▶ [Exercise directions]:
Below is a listing to write out in full, exactly as given, without its pictures.

▶ [Information supplied]:
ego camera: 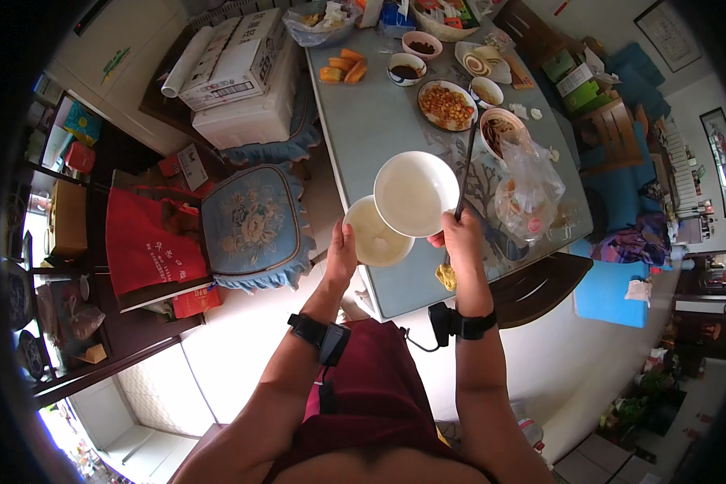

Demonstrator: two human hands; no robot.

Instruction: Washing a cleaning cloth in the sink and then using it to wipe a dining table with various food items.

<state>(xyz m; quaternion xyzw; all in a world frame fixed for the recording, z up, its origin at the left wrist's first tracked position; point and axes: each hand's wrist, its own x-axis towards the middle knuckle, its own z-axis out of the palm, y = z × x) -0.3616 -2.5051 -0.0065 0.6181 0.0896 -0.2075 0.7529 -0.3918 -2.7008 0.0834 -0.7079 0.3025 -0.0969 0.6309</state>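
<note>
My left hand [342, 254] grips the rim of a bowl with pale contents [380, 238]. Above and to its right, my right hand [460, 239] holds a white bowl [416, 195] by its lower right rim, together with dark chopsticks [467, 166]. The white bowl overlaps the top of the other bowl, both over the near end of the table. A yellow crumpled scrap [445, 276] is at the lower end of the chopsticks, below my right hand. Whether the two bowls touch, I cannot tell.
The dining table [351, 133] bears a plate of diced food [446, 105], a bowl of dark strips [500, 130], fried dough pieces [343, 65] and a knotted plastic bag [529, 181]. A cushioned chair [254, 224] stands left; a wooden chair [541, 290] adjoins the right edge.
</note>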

▶ [Output below]:
ego camera: 

Demonstrator: two human hands; no robot.

Instruction: Washing a cleaning cloth in the sink and then using it to wipe a dining table with various food items.

<state>(xyz m; quaternion xyzw; all in a world frame fixed for the recording, z up, its origin at the left wrist's first tracked position; point and axes: each hand's wrist, its own x-axis towards the middle knuckle, its own z-axis out of the palm, y = z × x) -0.3616 -2.5051 -0.0065 0.6181 0.0896 -0.2075 0.7529 -0.3918 -2.7008 0.0834 -0.7079 0.3025 -0.0969 0.6309</state>
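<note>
My left hand [342, 254] grips the rim of a bowl with pale contents [380, 238]. Above and to its right, my right hand [460, 239] holds a white bowl [416, 195] by its lower right rim, together with dark chopsticks [467, 166]. The white bowl overlaps the top of the other bowl, both over the near end of the table. A yellow crumpled scrap [445, 276] is at the lower end of the chopsticks, below my right hand. Whether the two bowls touch, I cannot tell.
The dining table [351, 133] bears a plate of diced food [446, 105], a bowl of dark strips [500, 130], fried dough pieces [343, 65] and a knotted plastic bag [529, 181]. A cushioned chair [254, 224] stands left; a wooden chair [541, 290] adjoins the right edge.
</note>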

This exercise has been completed.